◆ **What is being asked**
Search the listing below for the string "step" and copy every line where it occurs.

◆ **Raw data**
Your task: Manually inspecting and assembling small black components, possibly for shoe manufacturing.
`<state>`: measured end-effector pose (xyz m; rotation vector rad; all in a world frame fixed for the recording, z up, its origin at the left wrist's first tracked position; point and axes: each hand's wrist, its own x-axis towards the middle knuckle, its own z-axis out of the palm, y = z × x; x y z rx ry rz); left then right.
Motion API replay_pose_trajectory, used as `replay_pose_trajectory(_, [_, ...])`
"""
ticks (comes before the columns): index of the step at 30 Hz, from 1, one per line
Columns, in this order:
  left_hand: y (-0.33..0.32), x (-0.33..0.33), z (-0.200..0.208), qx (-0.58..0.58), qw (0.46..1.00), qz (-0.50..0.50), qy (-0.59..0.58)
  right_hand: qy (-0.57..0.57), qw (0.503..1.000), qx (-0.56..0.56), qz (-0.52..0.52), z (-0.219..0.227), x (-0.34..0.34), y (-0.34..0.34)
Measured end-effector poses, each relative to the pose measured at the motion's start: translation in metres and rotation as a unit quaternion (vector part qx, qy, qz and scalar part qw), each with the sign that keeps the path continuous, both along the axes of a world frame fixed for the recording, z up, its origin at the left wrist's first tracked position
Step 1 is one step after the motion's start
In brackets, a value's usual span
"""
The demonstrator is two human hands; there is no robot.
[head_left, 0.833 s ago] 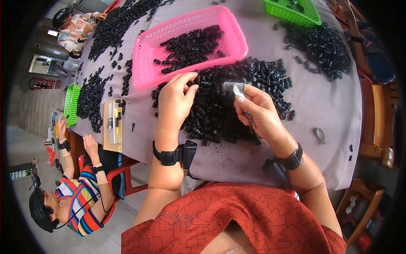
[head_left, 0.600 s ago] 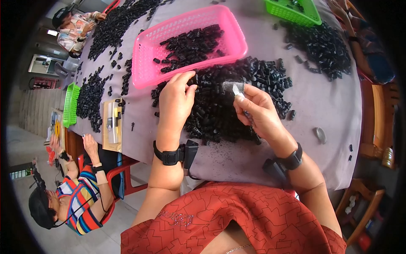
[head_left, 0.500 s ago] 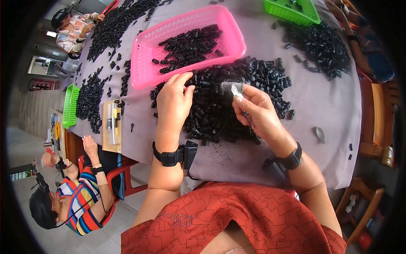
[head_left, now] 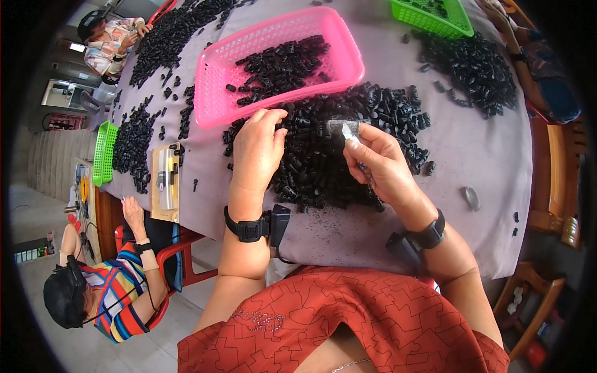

◆ **Response to this exercise**
ticks (comes before the columns): index of the step at 30 Hz, from 1, one per line
Step 1 is one step after the motion's start

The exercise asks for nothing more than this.